What a strange thing an old dead sin laid away in a secret drawer of the soul is! Must it some time or other be moistened with tears, until it comes to life again and begins to stir in our consciousness,—as the dry wheel-animalcule, looking like a grain of dust, becomes alive, if it is wet with a drop of water?

Or is it a passion? There are plenty of withered men and women walking about the streets who have the secret drawer in their hearts, which, if it were opened, would show as fresh as it was when they were in the flush of youth and its first trembling emotions. What it held will, perhaps, never be known, until they are dead and gone, and some curious eye lights on an old yellow letter with the fossil footprints of the extinct passion trodden thick all over it.

There is not a boarder at our table, I firmly believe, excepting the young girl, who has not a story of the heart to tell, if one could only get the secret drawer open. Even this arid female, whose armor of black bombazine looks stronger against the shafts of love than any cuirass of triple brass, has had her sentimental history, if I am not mistaken.

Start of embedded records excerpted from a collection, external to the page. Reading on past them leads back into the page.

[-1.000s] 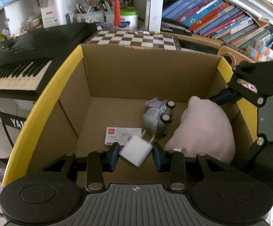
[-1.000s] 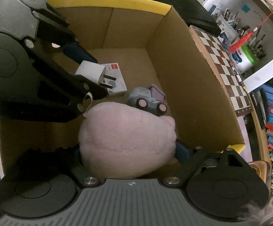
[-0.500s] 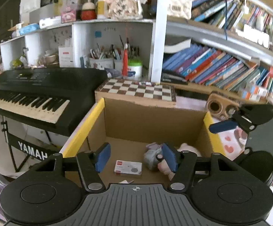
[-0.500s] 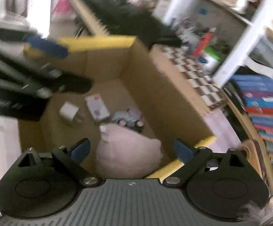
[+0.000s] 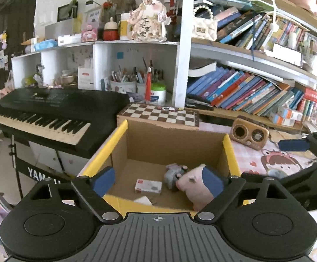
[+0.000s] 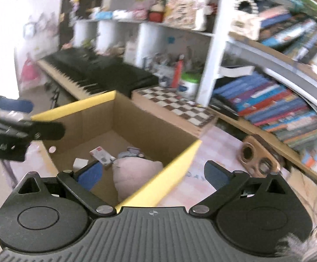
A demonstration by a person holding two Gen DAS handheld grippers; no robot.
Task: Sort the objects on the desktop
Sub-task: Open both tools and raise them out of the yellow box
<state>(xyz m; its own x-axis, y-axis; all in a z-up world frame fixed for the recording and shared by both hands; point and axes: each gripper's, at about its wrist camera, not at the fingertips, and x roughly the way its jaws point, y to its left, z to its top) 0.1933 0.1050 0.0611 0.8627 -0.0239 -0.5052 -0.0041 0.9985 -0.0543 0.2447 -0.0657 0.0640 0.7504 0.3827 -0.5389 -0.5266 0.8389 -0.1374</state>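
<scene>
The cardboard box (image 5: 173, 148) is the landmark for everything here, since it serves as the collecting bin for the sort. Inside it, on its floor, lie four things: a pink plush toy (image 5: 194, 187) against the right wall, a grey toy car (image 5: 172, 173) touching the plush on its left, a small red-and-white packet (image 5: 148, 186) near the middle, and a white charger plug (image 5: 143, 200) at the near wall, half hidden by the yellow-taped rim. They lie loose and at odd angles, which suits things dropped in rather than arranged.

The left hand-held gripper (image 5: 158, 181) sits above the box's near edge, its jaws opening with nothing between them; the toys seen past its blue pads rest on the box floor, not in its hold. The right hand-held gripper (image 6: 153, 173) hangs over the box's right corner, jaws opening too and empty, the yellow rim passing beneath it. Both being released and clear of the box fits a drop just finished.

Outside the box, a wooden retro radio (image 5: 249, 135) stands on the counter (image 5: 274, 159) to its right, likely a candidate for sorting next. A chessboard (image 5: 158, 114) lies just behind the box, and a keyboard (image 5: 49, 113) stands to its left
</scene>
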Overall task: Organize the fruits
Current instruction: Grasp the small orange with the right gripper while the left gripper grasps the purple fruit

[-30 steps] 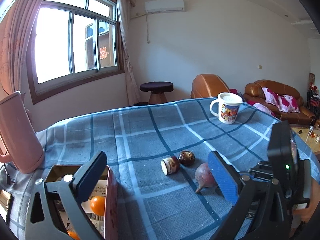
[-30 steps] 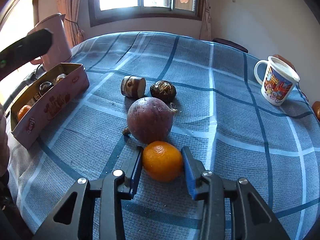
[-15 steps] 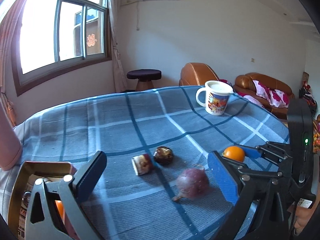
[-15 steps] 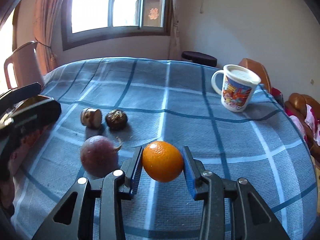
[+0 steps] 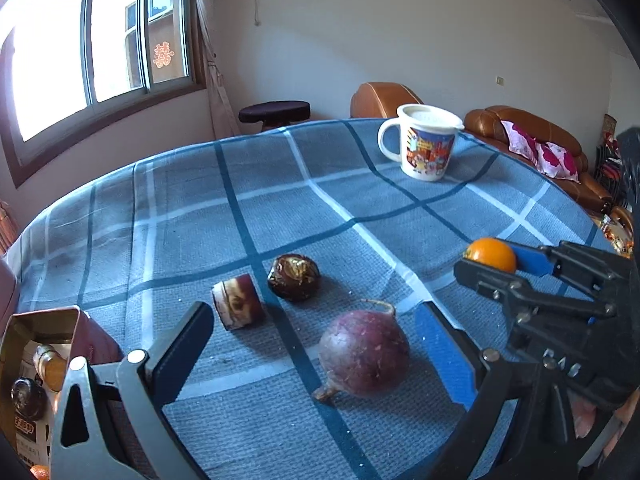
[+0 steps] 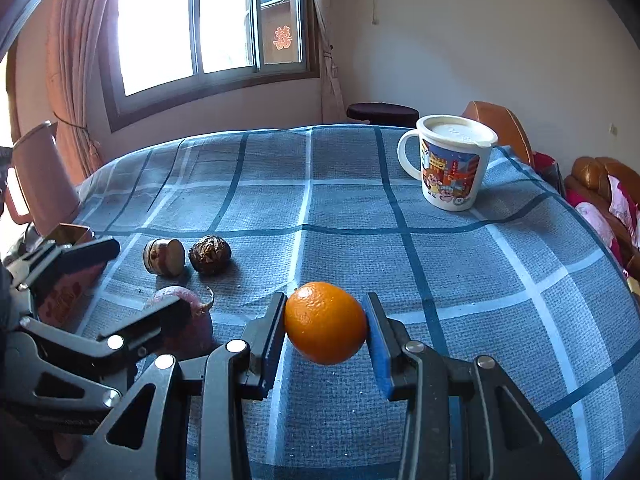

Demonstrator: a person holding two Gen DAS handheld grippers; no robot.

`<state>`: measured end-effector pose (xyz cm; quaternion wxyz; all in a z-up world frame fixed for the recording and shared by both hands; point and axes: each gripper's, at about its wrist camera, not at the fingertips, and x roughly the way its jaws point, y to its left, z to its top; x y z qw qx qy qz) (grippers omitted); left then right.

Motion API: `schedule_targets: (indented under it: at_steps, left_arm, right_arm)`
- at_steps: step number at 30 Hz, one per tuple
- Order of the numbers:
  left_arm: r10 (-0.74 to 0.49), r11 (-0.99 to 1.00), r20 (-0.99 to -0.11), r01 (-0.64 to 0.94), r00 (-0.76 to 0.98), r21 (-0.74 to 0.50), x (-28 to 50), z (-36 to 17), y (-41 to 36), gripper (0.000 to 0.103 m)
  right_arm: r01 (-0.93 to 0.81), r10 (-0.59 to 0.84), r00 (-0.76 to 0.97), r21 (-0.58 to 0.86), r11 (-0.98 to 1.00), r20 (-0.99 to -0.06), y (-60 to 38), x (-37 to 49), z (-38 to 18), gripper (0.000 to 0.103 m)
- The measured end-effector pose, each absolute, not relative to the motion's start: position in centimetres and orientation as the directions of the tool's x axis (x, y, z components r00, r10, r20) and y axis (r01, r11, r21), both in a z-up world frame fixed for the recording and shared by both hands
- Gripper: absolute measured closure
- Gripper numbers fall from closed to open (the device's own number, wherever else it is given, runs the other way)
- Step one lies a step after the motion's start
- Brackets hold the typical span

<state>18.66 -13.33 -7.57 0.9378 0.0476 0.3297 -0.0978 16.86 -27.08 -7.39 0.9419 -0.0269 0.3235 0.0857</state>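
My right gripper [image 6: 326,330] is shut on an orange [image 6: 326,329] and holds it above the checked tablecloth; the orange also shows in the left wrist view [image 5: 493,254]. My left gripper [image 5: 320,350] is open, its fingers either side of a purple round fruit [image 5: 364,353], just in front of it. That fruit shows partly hidden in the right wrist view [image 6: 188,320]. A cut brown piece [image 5: 238,306] and a dark brown wrinkled fruit [image 5: 294,277] lie behind it. An open box [image 5: 36,364] with fruit inside sits at the lower left.
A white cartoon mug with a lid [image 5: 426,146] stands at the table's far right. A pink kettle [image 6: 38,178] stands at the far left by the box. The blue checked tablecloth [image 6: 360,220] covers the round table. Sofas and a stool are beyond.
My right gripper has lifted the orange off the table and carried it right, away from the purple fruit. My left gripper has swung from over the box to the purple fruit.
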Motion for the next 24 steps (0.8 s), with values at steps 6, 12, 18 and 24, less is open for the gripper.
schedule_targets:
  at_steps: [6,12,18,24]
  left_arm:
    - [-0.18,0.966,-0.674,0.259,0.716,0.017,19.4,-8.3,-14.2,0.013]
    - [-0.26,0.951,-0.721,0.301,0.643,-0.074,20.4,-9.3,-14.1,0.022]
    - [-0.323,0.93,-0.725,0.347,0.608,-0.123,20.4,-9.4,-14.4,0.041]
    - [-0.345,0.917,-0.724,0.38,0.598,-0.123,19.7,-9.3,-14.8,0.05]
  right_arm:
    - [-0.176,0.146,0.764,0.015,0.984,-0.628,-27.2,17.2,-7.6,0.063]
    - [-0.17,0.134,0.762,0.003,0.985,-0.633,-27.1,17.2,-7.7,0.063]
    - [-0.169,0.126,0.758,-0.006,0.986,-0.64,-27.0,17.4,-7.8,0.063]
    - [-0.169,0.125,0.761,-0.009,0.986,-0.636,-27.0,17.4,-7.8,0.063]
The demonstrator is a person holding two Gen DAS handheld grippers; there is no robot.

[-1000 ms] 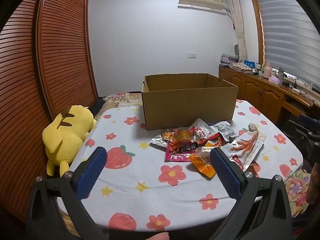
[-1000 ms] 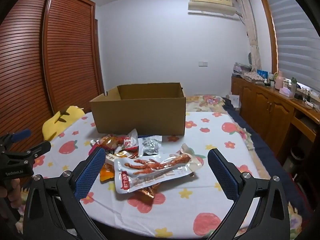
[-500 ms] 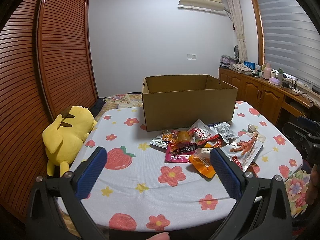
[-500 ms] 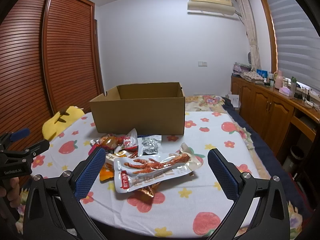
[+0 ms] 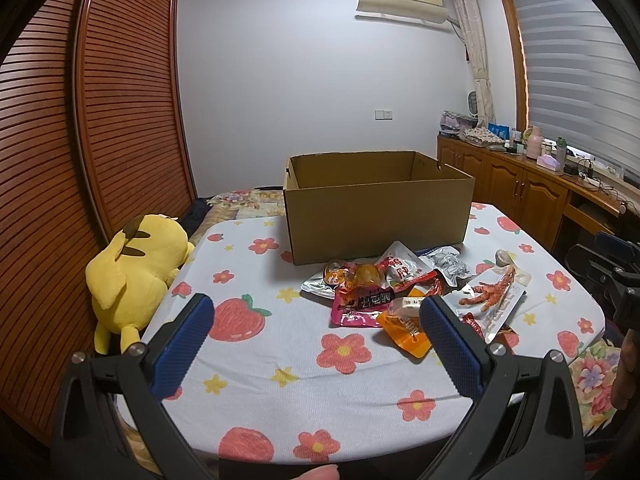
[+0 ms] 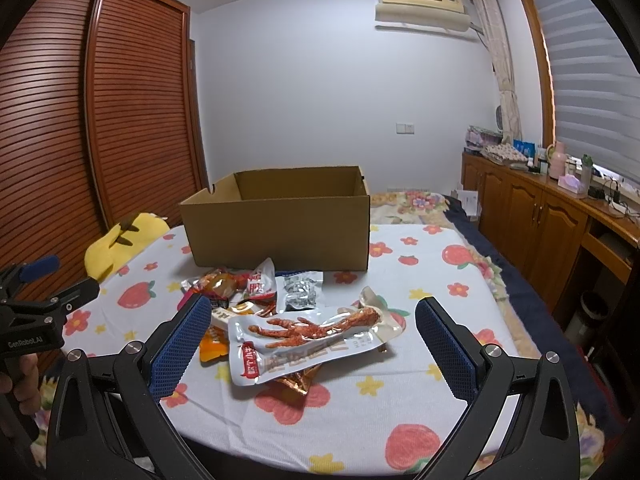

I will tell you my reason for suspecting it.

Like many other old women, she shows a great nervousness and restlessness whenever I venture to express any opinion upon a class of subjects which can hardly be said to belong to any man or set of men as their strictly private property,—not even to the clergy, or the newspapers commonly called "religious." Now, although it would be a great luxury to me to obtain my opinions by contract, ready-made, from a professional man, and although I have a constitutional kindly feeling to all sorts of good people which would make me happy to agree with all their beliefs, if that were possible, still I must have an idea, now and then, as to the meaning of life; and though the only condition of peace in this world is to have no ideas, or, at least, not to express them, with reference to such subjects, I can't afford to pay quite so much as that even for peace.

I find that there is a very prevalent opinion among the dwellers on the shores of Sir Isaac Newton's Ocean of Truth, that salt fish, which have been taken from it a good while ago, split open, cured and dried, are the only proper and allowable food for reasonable people. I maintain, on the other hand, that there are a number of live fish still swimming in it, and that every one of us has a right to see if he cannot catch some of them. Sometimes I please myself with the idea that I have landed an actual living fish, small, perhaps, but with rosy gills and silvery scales. Then I find the consumers of nothing but the salted and dried article insist that it is poisonous, simply because it is alive, and cry out to people not to touch it. I have not found, however, that people mind them much.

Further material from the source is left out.